The report seems to indicate that B and C heard these comments directly from Jack.  For some reason, they call back 'A' who remembers something that he failed to mention before:

Contradicting Jack's statements that he had no airsoft gun and no intent on bringing it to school.  Witness D is then called into the office:

This witness shows that whoever was taking down statements was leaving a lot of information out of the report, as they indicate Jack had only spoke with Witness A that morning, which matches Jack's recollection of events.  When I interviewed Jack, he indicated that he and A were by themselves when they were talking, any other witnesses would not have been able to hear their conversation.  One can understand that entirely since in Morris' bodycam footage Jack talks in low tones and his mouth is also covered by a mask; the microphone barely picks his voice up.
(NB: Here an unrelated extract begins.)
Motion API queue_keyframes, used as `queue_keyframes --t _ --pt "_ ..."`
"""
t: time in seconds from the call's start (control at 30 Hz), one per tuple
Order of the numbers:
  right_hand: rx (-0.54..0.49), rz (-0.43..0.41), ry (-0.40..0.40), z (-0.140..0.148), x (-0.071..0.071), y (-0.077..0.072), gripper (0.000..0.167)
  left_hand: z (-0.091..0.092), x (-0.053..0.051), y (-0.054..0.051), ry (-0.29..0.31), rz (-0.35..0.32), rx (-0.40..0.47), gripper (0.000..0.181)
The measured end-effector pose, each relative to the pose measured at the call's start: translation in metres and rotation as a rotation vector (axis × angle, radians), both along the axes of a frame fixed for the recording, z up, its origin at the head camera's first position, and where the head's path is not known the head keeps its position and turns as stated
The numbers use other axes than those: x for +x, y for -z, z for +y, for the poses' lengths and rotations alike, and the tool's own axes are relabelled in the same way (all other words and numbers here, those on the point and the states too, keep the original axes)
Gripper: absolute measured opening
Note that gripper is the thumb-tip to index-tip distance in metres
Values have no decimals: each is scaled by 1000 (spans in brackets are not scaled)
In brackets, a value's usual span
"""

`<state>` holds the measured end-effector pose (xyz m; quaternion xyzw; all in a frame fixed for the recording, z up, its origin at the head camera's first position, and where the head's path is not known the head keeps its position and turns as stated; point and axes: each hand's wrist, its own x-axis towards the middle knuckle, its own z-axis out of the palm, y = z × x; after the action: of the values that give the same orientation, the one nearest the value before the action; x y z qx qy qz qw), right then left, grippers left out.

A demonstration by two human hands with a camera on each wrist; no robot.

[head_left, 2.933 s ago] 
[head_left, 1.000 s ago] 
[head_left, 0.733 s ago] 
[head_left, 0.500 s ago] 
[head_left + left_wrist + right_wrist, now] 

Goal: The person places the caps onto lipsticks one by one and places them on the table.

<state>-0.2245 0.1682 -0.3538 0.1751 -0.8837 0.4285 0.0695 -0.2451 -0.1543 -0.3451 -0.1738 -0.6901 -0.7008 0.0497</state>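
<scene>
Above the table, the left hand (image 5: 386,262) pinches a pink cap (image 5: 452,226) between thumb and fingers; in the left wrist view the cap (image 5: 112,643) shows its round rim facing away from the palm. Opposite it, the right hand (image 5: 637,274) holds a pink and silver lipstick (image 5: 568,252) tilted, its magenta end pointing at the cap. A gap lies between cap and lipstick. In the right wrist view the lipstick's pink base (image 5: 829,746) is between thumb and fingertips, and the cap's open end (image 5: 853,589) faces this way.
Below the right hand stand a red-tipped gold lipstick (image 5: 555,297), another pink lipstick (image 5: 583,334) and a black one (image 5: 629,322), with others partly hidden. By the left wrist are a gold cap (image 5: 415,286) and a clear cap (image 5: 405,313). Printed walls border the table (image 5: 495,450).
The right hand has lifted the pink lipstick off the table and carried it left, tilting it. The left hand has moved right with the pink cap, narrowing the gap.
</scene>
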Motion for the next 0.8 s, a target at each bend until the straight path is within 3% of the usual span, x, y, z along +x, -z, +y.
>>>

As the terse statements of Witness B and C do not indicate they heard their information directly from Witness A, these witnesses appear to be relying on Witness A's hearsay, just like Witness D.  As Jack and Witness A's testimony differ somewhat, one can easily believe from the investigation that communications between the two middle schoolers was muddled.  For Witness A believed he was told by Jack that he would bring an airsoft gun to school that very day, but both Jack and his dad (in Morris' bodycam footage) indicate Jack is wanting one for or before Christmas but does not have one at this point.  The search warrant eventually gotten and broadly directed at Jack's home, found no airsoft guns.
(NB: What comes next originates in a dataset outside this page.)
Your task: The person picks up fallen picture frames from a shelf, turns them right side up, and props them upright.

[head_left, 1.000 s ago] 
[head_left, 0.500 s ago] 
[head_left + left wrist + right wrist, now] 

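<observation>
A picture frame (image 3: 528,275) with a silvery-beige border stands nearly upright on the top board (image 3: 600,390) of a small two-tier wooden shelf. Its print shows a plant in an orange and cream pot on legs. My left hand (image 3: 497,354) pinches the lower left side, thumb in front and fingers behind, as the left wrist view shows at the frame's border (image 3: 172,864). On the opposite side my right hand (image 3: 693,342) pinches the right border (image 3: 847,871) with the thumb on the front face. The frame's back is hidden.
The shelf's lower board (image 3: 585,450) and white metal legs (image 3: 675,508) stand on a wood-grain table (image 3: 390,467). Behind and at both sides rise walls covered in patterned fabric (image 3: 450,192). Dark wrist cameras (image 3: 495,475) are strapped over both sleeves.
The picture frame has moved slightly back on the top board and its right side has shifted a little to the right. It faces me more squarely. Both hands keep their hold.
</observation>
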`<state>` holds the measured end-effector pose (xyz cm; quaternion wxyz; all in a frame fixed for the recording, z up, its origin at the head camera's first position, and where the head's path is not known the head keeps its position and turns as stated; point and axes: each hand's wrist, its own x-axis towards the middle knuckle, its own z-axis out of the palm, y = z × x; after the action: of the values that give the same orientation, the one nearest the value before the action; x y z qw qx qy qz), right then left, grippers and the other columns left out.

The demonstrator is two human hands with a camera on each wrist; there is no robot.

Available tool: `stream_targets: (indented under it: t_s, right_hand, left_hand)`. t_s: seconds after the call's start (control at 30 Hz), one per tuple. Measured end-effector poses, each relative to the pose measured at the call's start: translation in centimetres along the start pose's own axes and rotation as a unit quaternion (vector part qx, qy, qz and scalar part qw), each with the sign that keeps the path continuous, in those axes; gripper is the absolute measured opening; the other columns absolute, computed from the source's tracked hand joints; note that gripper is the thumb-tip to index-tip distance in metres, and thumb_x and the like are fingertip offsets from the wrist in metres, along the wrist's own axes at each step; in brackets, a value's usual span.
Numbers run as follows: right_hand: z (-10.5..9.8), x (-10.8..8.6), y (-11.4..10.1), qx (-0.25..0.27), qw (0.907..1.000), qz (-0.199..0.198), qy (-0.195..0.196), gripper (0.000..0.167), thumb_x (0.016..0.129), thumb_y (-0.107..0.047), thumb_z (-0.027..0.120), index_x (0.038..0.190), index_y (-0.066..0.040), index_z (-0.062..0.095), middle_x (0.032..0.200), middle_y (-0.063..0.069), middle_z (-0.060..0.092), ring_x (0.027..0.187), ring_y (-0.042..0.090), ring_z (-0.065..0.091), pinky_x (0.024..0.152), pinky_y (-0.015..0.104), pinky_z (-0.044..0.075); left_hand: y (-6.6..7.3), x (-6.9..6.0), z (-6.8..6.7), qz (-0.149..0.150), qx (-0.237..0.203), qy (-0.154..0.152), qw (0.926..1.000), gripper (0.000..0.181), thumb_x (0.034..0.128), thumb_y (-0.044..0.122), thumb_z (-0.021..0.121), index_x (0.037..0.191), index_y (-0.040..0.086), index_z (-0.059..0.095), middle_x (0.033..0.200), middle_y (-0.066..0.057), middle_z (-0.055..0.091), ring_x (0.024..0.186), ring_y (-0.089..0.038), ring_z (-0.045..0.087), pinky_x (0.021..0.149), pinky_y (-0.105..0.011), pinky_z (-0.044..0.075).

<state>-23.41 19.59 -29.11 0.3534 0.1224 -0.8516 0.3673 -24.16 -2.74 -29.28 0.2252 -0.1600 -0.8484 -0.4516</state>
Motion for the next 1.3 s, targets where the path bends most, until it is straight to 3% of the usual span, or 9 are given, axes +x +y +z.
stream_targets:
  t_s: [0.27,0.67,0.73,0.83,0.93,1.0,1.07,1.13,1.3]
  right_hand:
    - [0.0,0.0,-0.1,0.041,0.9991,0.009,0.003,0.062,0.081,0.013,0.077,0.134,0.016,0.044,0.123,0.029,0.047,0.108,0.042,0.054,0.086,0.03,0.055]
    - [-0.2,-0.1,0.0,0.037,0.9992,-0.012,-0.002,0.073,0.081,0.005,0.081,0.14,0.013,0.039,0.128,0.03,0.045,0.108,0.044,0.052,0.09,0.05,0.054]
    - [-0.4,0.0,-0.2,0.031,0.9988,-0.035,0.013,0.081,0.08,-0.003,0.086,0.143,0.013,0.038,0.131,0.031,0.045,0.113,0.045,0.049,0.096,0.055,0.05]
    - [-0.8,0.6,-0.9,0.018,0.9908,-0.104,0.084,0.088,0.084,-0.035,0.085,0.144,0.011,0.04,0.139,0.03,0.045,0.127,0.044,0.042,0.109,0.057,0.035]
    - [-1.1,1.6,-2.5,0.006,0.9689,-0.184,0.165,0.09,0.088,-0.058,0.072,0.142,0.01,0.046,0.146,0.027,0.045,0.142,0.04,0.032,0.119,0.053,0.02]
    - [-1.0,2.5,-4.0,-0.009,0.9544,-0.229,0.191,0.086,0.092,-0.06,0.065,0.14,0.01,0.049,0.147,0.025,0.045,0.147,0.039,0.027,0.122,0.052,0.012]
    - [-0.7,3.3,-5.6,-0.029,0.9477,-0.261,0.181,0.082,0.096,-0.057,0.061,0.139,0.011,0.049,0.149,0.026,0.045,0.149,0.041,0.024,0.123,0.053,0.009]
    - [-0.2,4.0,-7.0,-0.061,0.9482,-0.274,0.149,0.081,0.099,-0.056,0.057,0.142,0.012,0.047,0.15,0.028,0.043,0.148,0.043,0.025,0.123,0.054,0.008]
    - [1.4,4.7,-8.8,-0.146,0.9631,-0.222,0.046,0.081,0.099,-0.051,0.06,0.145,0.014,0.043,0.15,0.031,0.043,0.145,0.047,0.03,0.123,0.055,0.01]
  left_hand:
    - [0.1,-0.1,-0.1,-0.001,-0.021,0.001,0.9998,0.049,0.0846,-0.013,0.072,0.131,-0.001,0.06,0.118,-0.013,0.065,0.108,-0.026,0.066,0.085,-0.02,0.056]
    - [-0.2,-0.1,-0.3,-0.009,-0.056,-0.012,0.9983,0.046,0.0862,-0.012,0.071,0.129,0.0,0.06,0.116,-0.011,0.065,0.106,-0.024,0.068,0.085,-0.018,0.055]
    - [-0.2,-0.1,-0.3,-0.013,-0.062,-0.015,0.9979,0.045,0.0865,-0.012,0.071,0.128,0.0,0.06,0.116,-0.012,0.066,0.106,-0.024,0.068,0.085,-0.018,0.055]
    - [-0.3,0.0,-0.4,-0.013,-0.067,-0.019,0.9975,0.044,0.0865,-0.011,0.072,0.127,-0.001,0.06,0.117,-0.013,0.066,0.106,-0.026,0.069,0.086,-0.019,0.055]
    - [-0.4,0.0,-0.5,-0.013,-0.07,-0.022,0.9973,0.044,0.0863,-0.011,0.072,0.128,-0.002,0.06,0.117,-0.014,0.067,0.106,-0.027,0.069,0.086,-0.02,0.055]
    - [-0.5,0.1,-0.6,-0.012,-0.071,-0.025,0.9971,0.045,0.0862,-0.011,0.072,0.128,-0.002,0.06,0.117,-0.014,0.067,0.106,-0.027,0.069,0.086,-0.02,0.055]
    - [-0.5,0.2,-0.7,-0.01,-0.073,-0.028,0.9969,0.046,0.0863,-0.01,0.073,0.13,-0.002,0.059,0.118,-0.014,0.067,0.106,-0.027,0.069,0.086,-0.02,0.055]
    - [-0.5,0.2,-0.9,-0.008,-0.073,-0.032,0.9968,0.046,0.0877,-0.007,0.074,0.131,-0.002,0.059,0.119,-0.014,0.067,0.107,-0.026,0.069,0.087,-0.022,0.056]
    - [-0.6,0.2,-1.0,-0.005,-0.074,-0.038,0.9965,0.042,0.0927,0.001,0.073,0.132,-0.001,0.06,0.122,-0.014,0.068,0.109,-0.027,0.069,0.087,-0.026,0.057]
But what if Jack and his dad were both lying and Witness A's testimony was totally truthful of what he heard.  What if Jack was thinking of bringing an airsoft gun to school?  Isn't that potentially dangerous?

Well, try your best, but you won't be able to find anything on the internet of anybody dying from getting shot by an airsoft pistol, for they can barely penetrate the skin when shot from point blank.  Airsoft guns are designed so that those playing with them will not get hurt, this is why the muzzle energy of a plastic BB shot from an airsoft gun is less than 1/500th of that of a 9 mm bullet shot from a pistol, and 1/20th the energy of a metal BB shot from a normal air rifle.  Shooting one of these guns point blank at a Mcdonald's to-go cup will often only have the BB bounce off and indent it, the plastic BBs can barely penetrate the surface rind of a watermelon.  

The school's investigation, including SRO Morris' input, indicates that Jack has no behavioral issues or any history that would suggest he would try to bring an airsoft gun to school to rack up a body count, if he was so deluded as to think he could do more than damage someone's eye with a lucky shot.  Yet, what about the threat of bringing it to school that Witness A suggests?

What threat?  Jack never made a threat according to the witnesses.  A threat is an expression of intention to inflict evil, injury, or damage.  Michigan's legal definition of threat is consistent with that, and neither witness indicates Jack would be doing anything other than showing off what would be his new toy.  Jack indicates he was hoping to have Witness A over to his house after school to 'play airsoft' once he got his gun, and perhaps Witness A thought he said 'at' rather than 'after', easy enough to happen with a soft-spoken boy speaking through a mask.

Thus, whatever Jack said or didn't say, there appears to be no evidence that he had a safe toy gun at school that day, nor did he ever make a threat pertaining to that safe toy gun.  Nevertheless, one of the school officials that investigated the incident drafted a letter to the school board for them to expel Jack for his threats and for having an airsoft gun on campus, both of which were unproven and arguably false.  Principal Michael Hart also falsely says that airsoft guns were found with Officer Morris' search warrant of Jack's parent's property; none were found, nor was any airsoft ammo found.

Principal Hart acting as the investigator is thus telling the school board that Jack had made threats and possessed a weapon on school grounds, both of which were unfounded and both of which were elements in expelling the student.  When one reads policy 5610 in more detail, the policy Hart depends on for establishing expulsion, they find the following which indicates that expulsion is not justified if one of four mitigating factors is made clear to the board and that the student has no history of expulsion (which he didn't):

As an airsoft gun was never possessed on campus by Jack, and an unlawful search of the student's home uncovered no evidence that the student ever had an airsoft gun, all four mitigating factors are moot. 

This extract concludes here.